Top 5 Summerfest Shows
Bonnie Raitt, Hold Steady and Phantogram lead the list.
The second half of Summerfest is when, if you want entertainment that isn’t right by Lake Michigan, well, you might try a movie, a good book or leaving town for a few days. As for everyone else, this is when Summerfest attracts droves of revelers, many of whom actually come for the music. In which case, they might consider these acts:
Top Show: Bonnie Raitt with James Hunter Six at BMO Harris Pavilion, Wednesday, July 2
Greil Marcus has written that Bonnie Raitt is “in her honest, dedicated way as false a singer as Michael Bolton,” which begs the question of how someone honest could be false. Presumably—it was an observation he made en passant—he meant she was adult-contemporary music personified.
Marcus neither pierced the bull’s-eye nor missed the target. Raitt was playing folk and blues clubs around Boston when Janis Joplin was bringing down many houses, yet on her self-titled 1971 debut she had as much in common with Carole King as with the, by then, late Joplin.
For the rest of the 1970s, Raitt was a steady performer and an increasingly talented songwriter. By the 1980s, she had addiction problems Joplin might have understood and hadn’t found a wider audience. She sobered, though, and then along came producer Don Was.
She took both her stardom and its slow fade with good grace. That’s probably why, in the mid-2000s, she easily disappeared from public view while she dealt with the deaths of her mother, her father (Broadway singer John Raitt), her brother and a dear friend.
Two years ago, Raitt returned with Slipstream, an LP that would probably not force Marcus to reconsider his position. However, four tracks with producer John Henry—including two of Henry’s songs and two of Dylan’s—were among the proofs that she had settled into a mode of relaxed “authenticity”: a bluesy woman rather than a blueswoman.
With the older hit “I Can’t Make You Love Me” now of renewed interest thanks to a cover by Katy Perry and Kacey Musgraves, Raitt might draw a younger crowd to a show at which she’s unlikely to falsify herself.

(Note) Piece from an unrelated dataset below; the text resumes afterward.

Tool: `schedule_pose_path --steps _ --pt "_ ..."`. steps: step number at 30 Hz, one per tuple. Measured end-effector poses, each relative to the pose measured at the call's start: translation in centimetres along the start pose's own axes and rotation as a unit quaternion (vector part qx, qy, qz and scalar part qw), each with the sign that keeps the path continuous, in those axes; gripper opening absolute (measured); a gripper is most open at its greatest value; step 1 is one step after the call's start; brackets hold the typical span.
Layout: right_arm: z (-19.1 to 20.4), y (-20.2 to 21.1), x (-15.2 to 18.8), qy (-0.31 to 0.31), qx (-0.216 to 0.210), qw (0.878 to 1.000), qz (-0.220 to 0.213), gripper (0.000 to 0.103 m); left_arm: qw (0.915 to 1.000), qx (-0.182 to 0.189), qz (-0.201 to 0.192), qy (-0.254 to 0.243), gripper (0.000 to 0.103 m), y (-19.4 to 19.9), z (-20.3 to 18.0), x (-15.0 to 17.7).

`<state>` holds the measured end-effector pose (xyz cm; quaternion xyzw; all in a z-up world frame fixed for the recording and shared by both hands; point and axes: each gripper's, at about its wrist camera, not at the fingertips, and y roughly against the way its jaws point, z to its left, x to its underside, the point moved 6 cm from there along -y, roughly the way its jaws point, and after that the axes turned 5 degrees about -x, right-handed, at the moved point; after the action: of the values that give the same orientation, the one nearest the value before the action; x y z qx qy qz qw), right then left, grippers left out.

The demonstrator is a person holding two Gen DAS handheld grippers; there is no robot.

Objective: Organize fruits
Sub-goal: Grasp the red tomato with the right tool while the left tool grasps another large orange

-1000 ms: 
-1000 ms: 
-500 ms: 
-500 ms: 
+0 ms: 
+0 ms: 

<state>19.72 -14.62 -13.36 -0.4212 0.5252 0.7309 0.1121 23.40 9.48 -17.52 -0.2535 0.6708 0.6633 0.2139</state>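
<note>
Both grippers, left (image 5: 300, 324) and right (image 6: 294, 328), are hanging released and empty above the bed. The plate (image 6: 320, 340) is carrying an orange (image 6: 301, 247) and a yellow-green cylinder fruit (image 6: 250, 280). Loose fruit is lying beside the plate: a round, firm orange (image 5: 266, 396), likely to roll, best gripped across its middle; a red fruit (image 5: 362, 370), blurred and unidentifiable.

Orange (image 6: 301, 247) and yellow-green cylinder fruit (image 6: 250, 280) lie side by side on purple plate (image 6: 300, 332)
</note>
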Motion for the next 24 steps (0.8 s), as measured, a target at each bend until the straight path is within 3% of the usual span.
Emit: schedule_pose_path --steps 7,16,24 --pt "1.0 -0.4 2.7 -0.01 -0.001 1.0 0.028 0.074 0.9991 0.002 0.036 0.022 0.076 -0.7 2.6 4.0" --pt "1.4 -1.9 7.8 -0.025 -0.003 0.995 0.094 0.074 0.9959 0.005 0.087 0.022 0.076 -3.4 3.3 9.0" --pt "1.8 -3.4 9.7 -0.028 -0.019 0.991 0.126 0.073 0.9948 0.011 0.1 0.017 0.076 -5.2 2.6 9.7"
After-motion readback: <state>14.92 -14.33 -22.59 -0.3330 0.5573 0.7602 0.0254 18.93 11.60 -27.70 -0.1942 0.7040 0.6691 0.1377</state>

A sample of recent quality:
Thursday, July 3: The Hold Steady at U.S. Cellular Connection Stage
Ten years ago, the Hold Steady’s Almost Killed Me sounded less like the auspicious beginning of a new band than the one-off finale of musicians lunging for one last moment of beer-soaked, noise-saturated bliss before getting day jobs. Lead singer/speaker Craig Finn had the most to unload before selling his mic.
Now on its sixth album, this year’s Teeth Dreams, the Hold Steady sounds older and more professional while staying in thrall to classic rockers like Springsteen and punk rockers like the Replacements. And Finn still has plenty to discharge while measuring out the portions with more care.
Raucous maturity is evidently something that can be pulled off:
Friday, July 4: Bear Hands at U.S. Cellular Connection Stage
Because every week appears to bring a new release from some crazy youngsters in Brooklyn, I am running out of jokes to make about that particular hipster borough. I must therefore devote an entire paragraph to the actual music of Bear Hands.
An electro-pop group not entirely unlike MGMT and more like Passion Pit, Bear Hands might have outdone each of them on its second LP, 2014’s Distraction. The middle-class white-boy emoting and 1980s-synth-pop callbacks are more convincing, or less irritating, thanks to basic tunefulness and variety.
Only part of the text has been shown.